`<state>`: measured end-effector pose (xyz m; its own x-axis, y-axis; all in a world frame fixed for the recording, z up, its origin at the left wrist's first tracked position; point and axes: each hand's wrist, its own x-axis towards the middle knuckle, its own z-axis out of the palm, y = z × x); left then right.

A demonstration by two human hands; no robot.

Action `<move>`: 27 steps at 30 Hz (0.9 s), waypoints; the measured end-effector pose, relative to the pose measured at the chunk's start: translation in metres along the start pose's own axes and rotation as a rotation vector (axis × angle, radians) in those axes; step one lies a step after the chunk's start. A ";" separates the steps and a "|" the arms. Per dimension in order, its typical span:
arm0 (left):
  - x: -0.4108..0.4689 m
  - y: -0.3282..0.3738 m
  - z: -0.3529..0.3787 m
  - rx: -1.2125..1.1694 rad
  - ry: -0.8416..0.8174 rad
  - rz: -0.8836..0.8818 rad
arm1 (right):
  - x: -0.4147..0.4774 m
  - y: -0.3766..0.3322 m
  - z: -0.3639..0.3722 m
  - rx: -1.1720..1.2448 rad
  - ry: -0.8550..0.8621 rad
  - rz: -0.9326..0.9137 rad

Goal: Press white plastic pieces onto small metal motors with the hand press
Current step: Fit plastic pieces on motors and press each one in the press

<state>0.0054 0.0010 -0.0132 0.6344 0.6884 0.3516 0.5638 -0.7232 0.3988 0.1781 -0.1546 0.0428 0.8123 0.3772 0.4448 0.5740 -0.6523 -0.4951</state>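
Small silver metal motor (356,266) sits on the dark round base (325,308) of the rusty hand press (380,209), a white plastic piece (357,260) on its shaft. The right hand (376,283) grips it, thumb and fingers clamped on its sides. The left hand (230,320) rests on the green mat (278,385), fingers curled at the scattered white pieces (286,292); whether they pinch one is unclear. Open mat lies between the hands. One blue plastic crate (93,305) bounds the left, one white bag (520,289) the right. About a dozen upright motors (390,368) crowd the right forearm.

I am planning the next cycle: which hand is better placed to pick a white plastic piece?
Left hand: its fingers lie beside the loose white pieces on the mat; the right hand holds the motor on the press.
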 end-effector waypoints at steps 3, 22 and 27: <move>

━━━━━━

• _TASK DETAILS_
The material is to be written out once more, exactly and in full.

• _EXPECTED ANSWER_
`<state>`: measured end-effector pose (xyz m; its own x-axis, y-axis; all in a world frame fixed for the recording, z up, its origin at the left wrist's first tracked position; point and axes: each hand's wrist, its own x-axis towards the middle knuckle, its own z-axis out of the palm, y = z × x); left then right.

A demonstration by two human hands; no robot.

Action `<move>`: 27 steps at 30 Hz (0.9 s), waypoints; the measured end-effector pose, relative to the pose measured at the chunk's start: translation in metres along the start pose's own axes and rotation as a rotation vector (axis × angle, radians) in those axes; step one lies a step after the chunk's start. A ";" separates the steps and a "|" the arms. Per dimension in order, its typical span:
arm0 (left):
  - x: -0.4108..0.4689 m
  - y: -0.3282..0.3738 m
  - z: -0.3529..0.3787 m
  - rx: -1.2125..1.1694 rad
  - ry: -0.8416..0.8174 rad
  - rz: -0.8836..0.8818 rad
arm1 (right):
  - x: -0.4147..0.4774 m
  - y: -0.3766..0.3322 m
  - z: -0.3639..0.3722 m
  - rx: -1.1720..1.2448 rad
  - ry: -0.8550..0.8621 rad
  - rz: -0.9326..0.9137 rad

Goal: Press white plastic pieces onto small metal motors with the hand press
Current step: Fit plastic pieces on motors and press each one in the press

<state>0.0054 0.0010 -0.0132 0.6344 0.6884 0.3516 0.5638 -0.7232 0.3988 0.1781 -0.1546 0.0428 0.8123 0.3772 0.4448 0.5740 -0.6523 -0.4951</state>
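Small silver metal motor (356,266) sits on the dark round base (325,308) of the rusty hand press (380,209), a white plastic piece (357,260) on its shaft. The right hand (376,283) grips it, thumb and fingers clamped on its sides. The left hand (230,320) rests on the green mat (278,385), fingers curled at the scattered white pieces (286,292); whether they pinch one is unclear. Open mat lies between the hands. One blue plastic crate (93,305) bounds the left, one white bag (520,289) the right. About a dozen upright motors (390,368) crowd the right forearm.

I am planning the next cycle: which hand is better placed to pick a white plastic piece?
Left hand: its fingers lie beside the loose white pieces on the mat; the right hand holds the motor on the press.
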 end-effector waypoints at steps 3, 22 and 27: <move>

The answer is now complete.